Autant qu’à des dons en nature et à un investissement en travail collectif, le kourban fait appel à des dons en argent, à l’instar d’autres domaines de la vie religieuse locale conçus comme socialement valorisants : restauration d’icônes, construction de chapelles, etc. Le kourban consiste en un investissement collectif, par la participation au sein d’un groupe dans lequel les hiérarchies ne sont pas a priori structurantes, dans lequel l’autorité est davantage celle de la compétence technique que du statut social. Le patronage quant à lui met au devant de la scène un individu, un groupe ou une famille qui se distinguent par un apport spécifique et affirment ainsi une distinction sociale, économique ou politique.

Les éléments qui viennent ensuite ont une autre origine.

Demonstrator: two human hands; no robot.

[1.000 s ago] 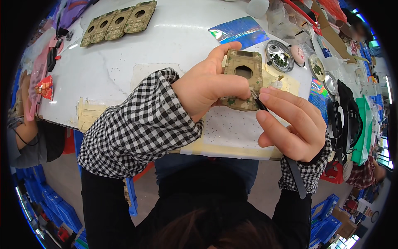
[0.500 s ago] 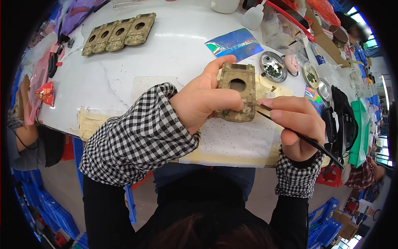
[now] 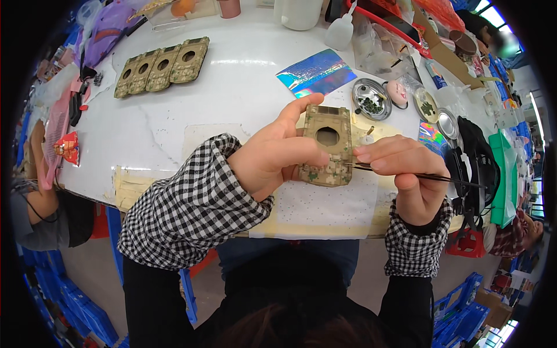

La perception dépréciative des kourbandjii villageois transparaît dans l’article d’un juriste grec, qui décrit pour une revue de droit canonique les kourbania et les kourbantzidès, posant la question d’un ancrage juridico-religieux du rituel (Markou, 1975). Il s’attache à relater les kourbania effectués dans la région de Kilkis (Macédoine grecque) par les populations de réfugiés de Roumélie orientale, notamment à la saint-Georges et pour la pluie, et lors desquels les hommes offrent les kourbania, et les femmes les pains de blé fermenté (p.33). Le rituel (ici associé à une occasion précise : la sécheresse) réunit seulement les habitants et se déroule en dehors des frontières du village ou à la chapelle de Saint Georges, ouverte seulement pour les kourbania.

Chaque mahala avait auparavant ses animaux et s’occupait de son kourbani. La liturgie et le kourbani se déroulaient en parallèle : « dès que le prêtre a commencé la Divine Liturgie dans le temple, les villageois se préparent pour le “sacrifice” » (p.34) et les différentes opérations de cuisine ; une fois le kourbani prêt, et après le passage à l’aghiasmo (source sacrée), on redescendait puis « les hommes restaient sur les lieux, pour manger ensemble en “voisins” (mahaladès), les femmes retournant à la maison en emportant des petites portions du “sacrifice” (thusia) » tandis que le prêtre mangeait avec les « officiels » (p.35).

Le kourban apparaît comme une pratique villageoise parallèle à la liturgie, et en conjugant ethnographie et droit l’auteur s’interroge sur son bien-fondé. Pour Markou, les kourbantsidès sont l’ensemble des participants au kourbani, tous ceux qui prennent part au kourbani quel que soit leur rôle, donc potentiellement tous les villageois : dans sa description, la spécificité du rituel se confond avec une sorte d’exotisme et d’anachronisme villageois. Il cite des témoignages de ces coutumes populaires à l’époque byzantine, notamment des documents du XIIème siècle mentionnant des pratiques sacrificielles pour des actions de grâce (vœux, promesses) et lors des fêtes patronales locales ou à Pâques, des pratiques attestées dès les premiers temps du christianisme.

Traditionnellement associées au culte chrétien dans de nombreuses régions de Grèce et de Bulgarie, elles n’ont jamais cessé d’exister, ainsi qu’en témoigne un nommé Théophilos Kabanias (1715-1795) qui les juge « barbares » et décrie ces « chrétiens stupides, qui égorgent les kourbania en guise de promesse et avec empressement, rôtissant, mangeant, chantant, dansant, tirant au fusil, et des milliers d’autres choses licencieuses » (p.39) 246 . La festivité commensale et sacrificielle appelle en somme deux types de jugements opposés mais complémentaires : l’un qui voit dans la tradition une base culturelle, voire civilisationnelle, commune à différents peuples des Balkans, ou renvoyant à une origine antique ; l’autre qui disqualifie des pratiques irrationnelles, superstitieuses, contraires aux normes. Ces deux approches culturalisent le rituel, en l’identifiant à un « groupe », une culture, comme si l’un traduisait l’essence (ou l’âme) de l’autre. Autour de ces descriptions et de ces qualifications, un dispositif objectivant se met en place, comme le montrent les différents types de discours portés sur le kourban en particulier et la ritualité commensale dans les Balkans en général.

Notes
246.

Le même Kabanias est régulièrement cité par Romaios, 1949.